Briefly, this year’s workshops include the following:

*“Upstanders vs Bystanders: Helping Your Kids Have Healthy Relationships,” to be led by Heidi Rankin MPA, PDV, outreach coordinator, Women’s Center in Danbury. Ms Rankin will explore healthy and unhealthy relationships using an interactive response style, with a focus on building protective and resiliency factors in our children and teens in order to develop communication and conflict resolution skills and set boundaries.

*“Teens and Drugs: Is it Use or Abuse?” by Charles Herrick, MD, chair of psychiatry, Danbury Hospital, will include startling information regarding the differences between casual substance use and addiction. Discussion will cover why “just a little experimentation” can have devastating consequences, and what is physiologically happening to children and teens when they use mind-altering substances.

*“The Many Faces of Depression: One Size Does Not Fit All.” Charles Manos, LMFT, director of special education and support services for Brookfield Public Cchools, will focus on the different types and causes of depression and its signs and symptoms, especially in children and adolescents. This will be a morning-only session.

*“21st Century Parenting of Challenging Children & Teens,” also by Mr Manos (to be offered in the afternoon only), will focus on the importance of relationships in understanding and working with preteens and teens, including triggers to avoid with their kids, ways to manage their own triggers, and powerful strategies to deal with challenging behaviors.

*“Keeping the Connection: Parenting Through Adolescence with Sanity & Humor,” which will be co-led by Jeff Tolson, MEd, Newtown High School guidance counselor, and Mandy Tolson, MEd, MSW. This class will offer strategies to help parents stay connected with their child(ren) during the challenging and sometimes overwhelming middle and high school years.

*“Tackling ‘Tween’ &Teen Sexuality,” by Bessie Montesano, MD, will cover a sometimes difficult topic for parents to address. A favorite Parent University course, this workshop provides a candid, no-nonsense discussion regarding the sensitive subject of talking to children about sex.

*In “What’s Really Going On In Our Towns?,” Tom Janette, director of community affairs for the State of Connecticut Narcotics Enforcement Officers Association, and Scott Duva, BS, a police officer in Trumbull, will offer a riveting multimedia presentation that addresses the latest trends in substance use and risky behaviors plaguing local communities.

*“When Kids Push Your Buttons,” by Whisconier Middle School counselor and private therapist Alex Boianghu, will concern how counterproductive it is to lose your temper with kids and say things that might never be able to be taken back. The course will explore the forces that push children away and provide methods for adults to re-create connective parenting.

*The presentation by Lauren Wolfe, MS, NCC, “Bully: Friend or Foe — Helping Your Children Foster Friendships,” will emphasize ways to foster friendships between children. Parents will learn warning signs if their child is having social difficulties and ways to help with developing effective social skills. It will also focus on what to do if your child is bullying or being bullied.

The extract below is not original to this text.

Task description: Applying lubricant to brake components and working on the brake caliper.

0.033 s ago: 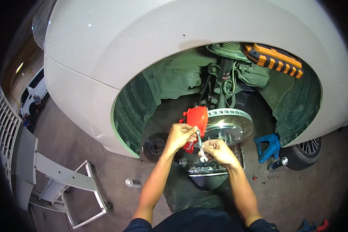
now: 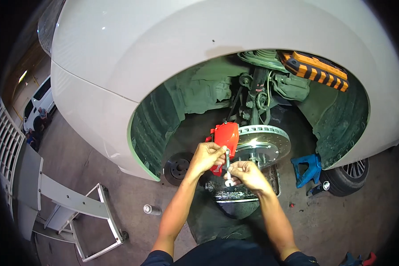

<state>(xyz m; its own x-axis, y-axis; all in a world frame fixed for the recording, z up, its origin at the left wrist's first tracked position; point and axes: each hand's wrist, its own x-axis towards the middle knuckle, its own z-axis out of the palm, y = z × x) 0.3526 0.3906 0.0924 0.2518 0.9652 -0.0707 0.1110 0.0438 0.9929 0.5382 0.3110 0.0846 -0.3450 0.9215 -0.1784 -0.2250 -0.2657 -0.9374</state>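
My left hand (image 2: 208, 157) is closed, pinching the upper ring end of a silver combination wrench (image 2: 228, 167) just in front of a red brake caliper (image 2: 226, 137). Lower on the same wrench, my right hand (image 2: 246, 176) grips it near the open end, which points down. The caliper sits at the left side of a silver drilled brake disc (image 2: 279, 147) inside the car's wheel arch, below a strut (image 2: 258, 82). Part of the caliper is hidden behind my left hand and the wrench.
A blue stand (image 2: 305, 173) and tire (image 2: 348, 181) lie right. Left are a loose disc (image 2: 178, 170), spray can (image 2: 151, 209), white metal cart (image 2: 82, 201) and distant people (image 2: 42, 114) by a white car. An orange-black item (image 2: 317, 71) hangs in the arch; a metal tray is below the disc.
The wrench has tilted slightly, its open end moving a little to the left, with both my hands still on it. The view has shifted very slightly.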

*“How to Stay Safe in this Wired World: A Presentation by Those Who Know it Best — Our Kids!” will feature Angela Haselwood and Susan Troupe, local youth who are willing to talk about what is looming in the world of cyberspace. The workshop will share a kid’s perspective of cyber-safety.

*“Adolescent Risky Behaviors: Acting In & Acting Out,” by Greg Jones, MSW, LCSW, Psychotherapy Associates of Western Connecticut, will cover some of the warning signs of children’s risky behaviors, from cutting to thrill-seeking, how to respond, and the resources available for families to access help.

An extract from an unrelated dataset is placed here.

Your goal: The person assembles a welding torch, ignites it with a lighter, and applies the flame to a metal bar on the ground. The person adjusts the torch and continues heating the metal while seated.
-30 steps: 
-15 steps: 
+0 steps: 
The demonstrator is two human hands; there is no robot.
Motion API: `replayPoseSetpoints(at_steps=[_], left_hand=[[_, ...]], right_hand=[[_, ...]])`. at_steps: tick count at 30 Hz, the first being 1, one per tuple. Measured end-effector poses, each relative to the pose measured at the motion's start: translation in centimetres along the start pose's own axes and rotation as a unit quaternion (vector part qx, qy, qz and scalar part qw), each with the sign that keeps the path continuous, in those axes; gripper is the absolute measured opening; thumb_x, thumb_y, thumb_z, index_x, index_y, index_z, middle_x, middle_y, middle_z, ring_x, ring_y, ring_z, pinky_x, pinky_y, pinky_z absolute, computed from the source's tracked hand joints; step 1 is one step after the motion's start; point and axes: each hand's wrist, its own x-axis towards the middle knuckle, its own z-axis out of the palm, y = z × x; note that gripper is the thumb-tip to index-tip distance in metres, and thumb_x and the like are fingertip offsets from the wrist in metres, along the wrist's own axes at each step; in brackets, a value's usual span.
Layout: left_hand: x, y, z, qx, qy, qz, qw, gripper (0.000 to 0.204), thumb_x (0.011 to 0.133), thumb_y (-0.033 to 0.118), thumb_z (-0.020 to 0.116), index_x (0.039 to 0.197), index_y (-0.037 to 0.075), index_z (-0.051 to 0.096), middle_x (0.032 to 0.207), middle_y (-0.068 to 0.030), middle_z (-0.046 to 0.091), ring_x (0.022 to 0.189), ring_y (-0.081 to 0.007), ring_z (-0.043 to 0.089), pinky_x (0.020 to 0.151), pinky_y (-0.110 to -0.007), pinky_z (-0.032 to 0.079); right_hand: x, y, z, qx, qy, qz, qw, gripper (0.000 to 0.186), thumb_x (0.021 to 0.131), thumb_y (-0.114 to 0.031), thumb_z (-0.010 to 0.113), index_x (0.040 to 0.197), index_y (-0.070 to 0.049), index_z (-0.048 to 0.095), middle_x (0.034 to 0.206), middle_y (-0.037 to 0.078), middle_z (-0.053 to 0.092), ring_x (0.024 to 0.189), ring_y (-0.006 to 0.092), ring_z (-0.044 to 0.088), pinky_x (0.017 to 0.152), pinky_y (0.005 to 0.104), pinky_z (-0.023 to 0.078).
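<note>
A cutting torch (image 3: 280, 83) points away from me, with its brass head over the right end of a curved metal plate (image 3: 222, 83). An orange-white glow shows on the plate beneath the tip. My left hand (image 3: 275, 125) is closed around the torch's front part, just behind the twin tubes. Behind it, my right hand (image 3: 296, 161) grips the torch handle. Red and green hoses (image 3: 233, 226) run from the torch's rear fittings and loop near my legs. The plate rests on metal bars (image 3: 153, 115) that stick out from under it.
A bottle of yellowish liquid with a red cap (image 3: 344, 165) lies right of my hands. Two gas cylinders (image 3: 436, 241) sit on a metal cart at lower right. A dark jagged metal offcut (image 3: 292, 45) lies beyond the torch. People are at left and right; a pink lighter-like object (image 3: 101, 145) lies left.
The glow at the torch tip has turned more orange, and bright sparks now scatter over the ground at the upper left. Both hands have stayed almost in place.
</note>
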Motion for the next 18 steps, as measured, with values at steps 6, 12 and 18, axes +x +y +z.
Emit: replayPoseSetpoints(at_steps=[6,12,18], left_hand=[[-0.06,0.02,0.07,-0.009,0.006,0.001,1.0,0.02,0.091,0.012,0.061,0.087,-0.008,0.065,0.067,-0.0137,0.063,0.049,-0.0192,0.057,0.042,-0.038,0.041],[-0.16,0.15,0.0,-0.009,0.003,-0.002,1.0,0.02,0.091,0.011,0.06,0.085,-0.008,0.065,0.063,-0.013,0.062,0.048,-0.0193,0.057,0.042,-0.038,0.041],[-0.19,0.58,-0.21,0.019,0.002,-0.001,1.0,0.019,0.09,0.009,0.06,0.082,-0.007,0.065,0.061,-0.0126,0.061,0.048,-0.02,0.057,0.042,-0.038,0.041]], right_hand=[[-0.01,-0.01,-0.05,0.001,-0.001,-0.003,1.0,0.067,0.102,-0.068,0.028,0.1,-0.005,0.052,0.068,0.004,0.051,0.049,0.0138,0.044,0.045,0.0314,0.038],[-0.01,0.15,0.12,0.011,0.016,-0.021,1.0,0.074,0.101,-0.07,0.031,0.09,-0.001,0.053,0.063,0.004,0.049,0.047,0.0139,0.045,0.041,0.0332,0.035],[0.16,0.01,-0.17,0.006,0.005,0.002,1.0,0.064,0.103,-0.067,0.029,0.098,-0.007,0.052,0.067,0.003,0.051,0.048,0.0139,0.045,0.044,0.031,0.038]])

*“The College Experience: How to Really Prepare Your Kids — and Yourself!,” during which Sharon Guck, CHOICES Coordinator, Western Connecticut State University, will discuss transitioning to college life while maintaining a healthy social balance. Her workshops will focus on how to handle binge drinking, drug use, sexual promiscuity, difficult living conditions, academic stress, new pressures, and knowing how and when to get help.